RECORDED INFORMATION:
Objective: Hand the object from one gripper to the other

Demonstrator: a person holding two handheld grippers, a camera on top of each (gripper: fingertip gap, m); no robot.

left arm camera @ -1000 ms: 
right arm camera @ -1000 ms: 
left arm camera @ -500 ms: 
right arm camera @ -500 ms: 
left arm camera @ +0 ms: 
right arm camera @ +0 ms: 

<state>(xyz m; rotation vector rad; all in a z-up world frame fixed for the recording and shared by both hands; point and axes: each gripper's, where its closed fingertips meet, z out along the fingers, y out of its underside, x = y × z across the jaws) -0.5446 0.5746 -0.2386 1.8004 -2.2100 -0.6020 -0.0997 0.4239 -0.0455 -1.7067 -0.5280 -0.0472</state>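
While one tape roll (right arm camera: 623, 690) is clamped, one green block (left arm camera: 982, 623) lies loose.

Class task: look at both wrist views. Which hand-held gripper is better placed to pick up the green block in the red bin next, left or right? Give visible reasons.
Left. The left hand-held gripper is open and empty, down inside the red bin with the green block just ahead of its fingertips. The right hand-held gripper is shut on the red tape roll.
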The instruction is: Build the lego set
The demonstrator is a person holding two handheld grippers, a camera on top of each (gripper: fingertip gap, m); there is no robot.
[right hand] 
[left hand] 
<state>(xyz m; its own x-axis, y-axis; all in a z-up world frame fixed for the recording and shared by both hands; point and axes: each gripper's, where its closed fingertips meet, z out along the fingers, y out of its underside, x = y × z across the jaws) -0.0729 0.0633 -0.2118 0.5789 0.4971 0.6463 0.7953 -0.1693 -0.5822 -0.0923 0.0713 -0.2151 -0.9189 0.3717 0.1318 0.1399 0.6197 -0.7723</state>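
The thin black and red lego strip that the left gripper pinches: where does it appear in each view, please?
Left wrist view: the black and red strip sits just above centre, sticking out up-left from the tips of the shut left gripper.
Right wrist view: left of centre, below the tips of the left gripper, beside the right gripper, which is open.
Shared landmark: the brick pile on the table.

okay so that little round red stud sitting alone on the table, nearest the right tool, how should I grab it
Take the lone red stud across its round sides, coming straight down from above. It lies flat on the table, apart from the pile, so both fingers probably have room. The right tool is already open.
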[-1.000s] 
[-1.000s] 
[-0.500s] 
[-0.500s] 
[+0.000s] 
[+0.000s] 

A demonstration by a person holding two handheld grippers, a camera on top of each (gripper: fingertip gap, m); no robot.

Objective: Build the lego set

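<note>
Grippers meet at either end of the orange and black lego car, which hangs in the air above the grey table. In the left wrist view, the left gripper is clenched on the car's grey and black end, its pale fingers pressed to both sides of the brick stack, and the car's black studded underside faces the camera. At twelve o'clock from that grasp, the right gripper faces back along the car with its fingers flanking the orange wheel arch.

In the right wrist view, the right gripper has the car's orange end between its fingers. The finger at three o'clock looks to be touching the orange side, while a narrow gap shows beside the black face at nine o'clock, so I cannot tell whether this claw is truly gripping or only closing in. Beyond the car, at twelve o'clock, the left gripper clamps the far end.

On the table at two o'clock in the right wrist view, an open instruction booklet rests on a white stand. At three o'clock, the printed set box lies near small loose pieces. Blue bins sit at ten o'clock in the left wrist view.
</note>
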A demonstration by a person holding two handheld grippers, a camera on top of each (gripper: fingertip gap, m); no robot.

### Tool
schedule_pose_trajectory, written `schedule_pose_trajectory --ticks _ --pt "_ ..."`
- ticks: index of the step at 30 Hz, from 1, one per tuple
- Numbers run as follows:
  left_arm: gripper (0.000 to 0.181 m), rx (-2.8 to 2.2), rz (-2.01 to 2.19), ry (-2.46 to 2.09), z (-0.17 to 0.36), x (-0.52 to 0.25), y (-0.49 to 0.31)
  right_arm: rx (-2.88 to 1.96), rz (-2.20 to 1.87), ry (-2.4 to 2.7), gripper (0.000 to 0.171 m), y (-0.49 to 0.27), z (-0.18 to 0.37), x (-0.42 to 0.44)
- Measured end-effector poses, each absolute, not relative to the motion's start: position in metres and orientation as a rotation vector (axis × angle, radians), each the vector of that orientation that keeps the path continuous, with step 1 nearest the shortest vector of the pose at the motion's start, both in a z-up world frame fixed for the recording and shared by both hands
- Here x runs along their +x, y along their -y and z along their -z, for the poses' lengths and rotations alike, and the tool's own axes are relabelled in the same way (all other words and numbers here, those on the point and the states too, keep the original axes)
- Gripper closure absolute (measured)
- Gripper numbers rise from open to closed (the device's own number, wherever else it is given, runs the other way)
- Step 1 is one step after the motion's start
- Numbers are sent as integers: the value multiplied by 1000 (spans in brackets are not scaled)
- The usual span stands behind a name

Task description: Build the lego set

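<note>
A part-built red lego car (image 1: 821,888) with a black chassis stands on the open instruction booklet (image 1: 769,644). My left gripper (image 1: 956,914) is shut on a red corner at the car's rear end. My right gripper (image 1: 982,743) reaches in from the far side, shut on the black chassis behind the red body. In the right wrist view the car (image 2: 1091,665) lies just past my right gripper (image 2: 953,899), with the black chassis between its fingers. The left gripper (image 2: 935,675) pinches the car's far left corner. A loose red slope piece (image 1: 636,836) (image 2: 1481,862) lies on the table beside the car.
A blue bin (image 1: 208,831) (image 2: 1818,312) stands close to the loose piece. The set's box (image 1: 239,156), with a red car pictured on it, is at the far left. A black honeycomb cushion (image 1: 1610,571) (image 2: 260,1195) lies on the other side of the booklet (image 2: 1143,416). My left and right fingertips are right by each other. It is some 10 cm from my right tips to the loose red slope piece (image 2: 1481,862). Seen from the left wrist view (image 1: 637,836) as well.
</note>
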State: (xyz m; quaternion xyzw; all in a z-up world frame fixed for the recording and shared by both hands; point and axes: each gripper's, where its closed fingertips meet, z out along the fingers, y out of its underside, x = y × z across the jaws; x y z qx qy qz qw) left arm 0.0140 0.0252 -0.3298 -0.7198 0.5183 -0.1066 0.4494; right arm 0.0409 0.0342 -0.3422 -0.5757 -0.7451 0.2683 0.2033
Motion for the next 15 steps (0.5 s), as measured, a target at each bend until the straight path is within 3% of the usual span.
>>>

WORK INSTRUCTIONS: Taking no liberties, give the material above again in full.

SOLUTION BELOW:
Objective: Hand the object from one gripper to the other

Demonstrator: a person holding two handheld grippers, a camera on top of each (gripper: fingertip gap, m); no robot.

left arm camera @ -1000 ms: 
right arm camera @ -1000 ms: 
left arm camera @ -500 ms: 
right arm camera @ -500 ms: 
left arm camera @ +0 ms: 
right arm camera @ +0 ms: 

<state>(xyz m; rotation vector rad; all in a z-up world frame fixed for the recording and shared by both hands; point and axes: each gripper's, where its closed fingertips meet, z out along the fingers, y out of its underside, x = y × z across the jaws) -0.5446 0.5746 -0.2386 1.8004 -2.2100 -0.6020 -0.0997 0.4239 -0.0455 -1.7067 -0.5280 -0.0472</state>
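While one tape roll (right arm camera: 623, 690) is clamped, one green block (left arm camera: 982, 623) lies loose.

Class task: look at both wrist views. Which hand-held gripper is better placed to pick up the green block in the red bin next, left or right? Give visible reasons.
Left. The left hand-held gripper is open and empty, down inside the red bin with the green block just ahead of its fingertips. The right hand-held gripper is shut on the red tape roll.
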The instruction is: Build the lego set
The demonstrator is a person holding two handheld grippers, a camera on top of each (gripper: fingertip gap, m); there is no robot.
[right hand] 
[left hand] 
<state>(xyz m; its own x-axis, y-axis; all in a z-up world frame fixed for the recording and shared by both hands; point and axes: each gripper's, where its closed fingertips meet, z out along the fingers, y out of its underside, x = y × z across the jaws) -0.0729 0.0633 -0.2118 0.5789 0.4971 0.6463 0.7953 -0.1693 -0.5822 -0.0923 0.0713 -0.2151 -0.9189 0.3717 0.1318 0.1399 0.6197 -0.7723</state>
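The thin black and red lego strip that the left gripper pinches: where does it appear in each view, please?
Left wrist view: the black and red strip sits just above centre, sticking out up-left from the tips of the shut left gripper.
Right wrist view: left of centre, below the tips of the left gripper, beside the right gripper, which is open.
Shared landmark: the brick pile on the table.

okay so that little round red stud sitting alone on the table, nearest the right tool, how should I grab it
Take the lone red stud across its round sides, coming straight down from above. It lies flat on the table, apart from the pile, so both fingers probably have room. The right tool is already open.
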[-1.000s] 
[-1.000s] 
[-0.500s] 
[-0.500s] 
[+0.000s] 
[+0.000s] 

A demonstration by a person holding two handheld grippers, a camera on top of each (gripper: fingertip gap, m); no robot.

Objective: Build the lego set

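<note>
Grippers meet at either end of the orange and black lego car, which hangs in the air above the grey table. In the left wrist view, the left gripper is clenched on the car's grey and black end, its pale fingers pressed to both sides of the brick stack, and the car's black studded underside faces the camera. At twelve o'clock from that grasp, the right gripper faces back along the car with its fingers flanking the orange wheel arch.

In the right wrist view, the right gripper has the car's orange end between its fingers. The finger at three o'clock looks to be touching the orange side, while a narrow gap shows beside the black face at nine o'clock, so I cannot tell whether this claw is truly gripping or only closing in. Beyond the car, at twelve o'clock, the left gripper clamps the far end.

On the table at two o'clock in the right wrist view, an open instruction booklet rests on a white stand. At three o'clock, the printed set box lies near small loose pieces. Blue bins sit at ten o'clock in the left wrist view.
</note>
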A demonstration by a person holding two handheld grippers, a camera on top of each (gripper: fingertip gap, m); no robot.

### Tool
schedule_pose_trajectory, written `schedule_pose_trajectory --ticks _ --pt "_ ..."`
- ticks: index of the step at 30 Hz, from 1, one per tuple
- Numbers run as follows:
  left_arm: gripper (0.000 to 0.181 m), rx (-2.8 to 2.2), rz (-2.01 to 2.19), ry (-2.46 to 2.09), z (-0.17 to 0.36), x (-0.52 to 0.25), y (-0.49 to 0.31)
  right_arm: rx (-2.88 to 1.96), rz (-2.20 to 1.87), ry (-2.4 to 2.7), gripper (0.000 to 0.171 m), y (-0.49 to 0.27), z (-0.18 to 0.37), x (-0.42 to 0.44)
- Measured end-effector poses, each absolute, not relative to the motion's start: position in metres and orientation as a rotation vector (axis × angle, radians), each the vector of that orientation that keeps the path continuous, with step 1 nearest the shortest vector of the pose at the motion's start, both in a z-up world frame fixed for the recording and shared by both hands
- Here x runs along their +x, y along their -y and z along their -z, for the poses' lengths and rotations alike, and the tool's own axes are relabelled in the same way (all other words and numbers here, those on the point and the states too, keep the original axes)
- Gripper closure absolute (measured)
- Gripper numbers rise from open to closed (the device's own number, wherever else it is given, runs the other way)
- Step 1 is one step after the motion's start
- Numbers are sent as integers: the value multiplied by 1000 (spans in brackets are not scaled)
- The usual span stands behind a name

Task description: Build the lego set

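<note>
A part-built red lego car (image 1: 821,888) with a black chassis stands on the open instruction booklet (image 1: 769,644). My left gripper (image 1: 956,914) is shut on a red corner at the car's rear end. My right gripper (image 1: 982,743) reaches in from the far side, shut on the black chassis behind the red body. In the right wrist view the car (image 2: 1091,665) lies just past my right gripper (image 2: 953,899), with the black chassis between its fingers. The left gripper (image 2: 935,675) pinches the car's far left corner. A loose red slope piece (image 1: 636,836) (image 2: 1481,862) lies on the table beside the car.
A blue bin (image 1: 208,831) (image 2: 1818,312) stands close to the loose piece. The set's box (image 1: 239,156), with a red car pictured on it, is at the far left. A black honeycomb cushion (image 1: 1610,571) (image 2: 260,1195) lies on the other side of the booklet (image 2: 1143,416). My left and right fingertips are right by each other. It is some 10 cm from my right tips to the loose red slope piece (image 2: 1481,862). Seen from the left wrist view (image 1: 637,836) as well.
</note>
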State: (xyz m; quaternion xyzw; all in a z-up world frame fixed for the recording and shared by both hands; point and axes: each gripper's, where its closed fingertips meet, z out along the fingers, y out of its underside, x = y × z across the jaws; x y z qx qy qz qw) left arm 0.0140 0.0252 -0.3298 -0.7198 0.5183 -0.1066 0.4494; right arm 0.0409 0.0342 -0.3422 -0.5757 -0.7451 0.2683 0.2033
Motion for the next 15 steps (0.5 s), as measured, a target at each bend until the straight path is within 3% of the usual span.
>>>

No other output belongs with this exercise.